Better care strategies are necessary to address poor medication adherence [abstract]
- View All
Background: As part of a clinical decision support (CDS) and pharmacist outreach interventional study to improve medication adherence, we analyzed rates and clinical implications of poor adherence for diabetes (DM), hypertension (HTN) and lipid control. Methods: In two high performing care delivery systems in MN, 28 clinics were randomized to an adherence CDS intervention or control. The CDS uses web-based algorithms to assess clinical data and objectively capture poor adherence using an Epic based measurement of Proportion of Days Covered (ePDC) calculated using SureScripts dispense data with a moderate or high confidence rating. For 16 weeks in 2019, the CDS ran silently in all primary care encounters of patients age 18-75 to determine how many patients qualified for study eligibility using the following criteria:
1. DM cohort: A1c ≥8% with a non-insulin glycemic medication ePDC < 80%.
2. HTN cohort: BP ≥140/90 on two separate consecutive dates with a BP medication ePDC < 80%.

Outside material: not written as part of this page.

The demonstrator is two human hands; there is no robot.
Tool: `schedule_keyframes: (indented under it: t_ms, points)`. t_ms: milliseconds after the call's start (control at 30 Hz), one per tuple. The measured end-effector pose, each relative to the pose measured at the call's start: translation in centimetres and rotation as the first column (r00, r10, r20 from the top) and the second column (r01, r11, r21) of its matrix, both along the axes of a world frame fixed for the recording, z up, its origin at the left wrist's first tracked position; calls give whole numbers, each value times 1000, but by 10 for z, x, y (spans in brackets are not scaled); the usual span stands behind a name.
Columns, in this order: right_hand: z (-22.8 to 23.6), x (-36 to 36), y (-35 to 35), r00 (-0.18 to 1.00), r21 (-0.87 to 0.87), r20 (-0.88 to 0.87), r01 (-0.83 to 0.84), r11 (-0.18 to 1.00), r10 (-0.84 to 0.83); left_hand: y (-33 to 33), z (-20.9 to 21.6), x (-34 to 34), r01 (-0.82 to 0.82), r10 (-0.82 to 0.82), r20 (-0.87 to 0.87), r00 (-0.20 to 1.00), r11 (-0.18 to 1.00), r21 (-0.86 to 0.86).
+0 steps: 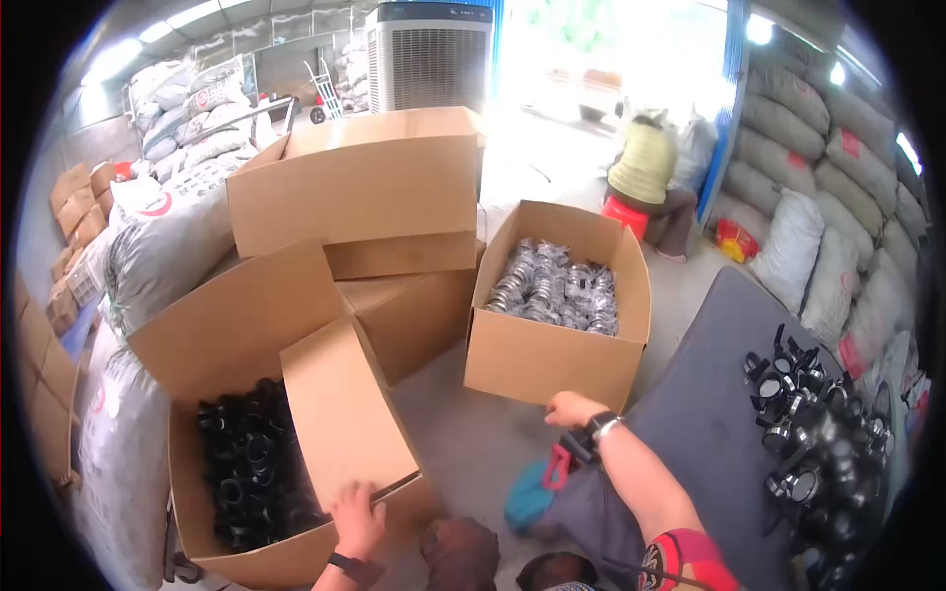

3. Lipid cohort: ACC/AHA criteria for statin use, on a statin with ePDC < 80%, excluding for LDL < 70 mg/dl.
Results: Of 142,879 patients, 138,252 remained after excluding for cancer, pregnancy, hospice or nursing home. A non-insulin DM medication was identified in 15,546 (11%). Of these, 3890 (25%) had A1C ≥ 8%, and of these 1467 (59%) had poor adherence. Among the DM cohort, the mean A1C was 9.6% and 30% had A1C ≥10%. Of patients identified with DM in the HTN cohort (494/1711, 29%), 60% had a systolic blood pressure ≥ 150 mm Hg. Of patients identified with DM in the lipid cohort (2298/4564, 50%), 19% had an LDL ≥130 mg/dl. Conclusion: Over 14 weeks, large numbers of DM patients were identified at primary care encounters with difficulty achieving A1C, BP and lipid goals in association with poor medication adherence, which was often unrecognized. Based on extremely high A1C, BP and LDL levels in these patients, there is a tremendous clinical opportunity to identify and address poor adherence using CDS and/or pharmacist care team involvement.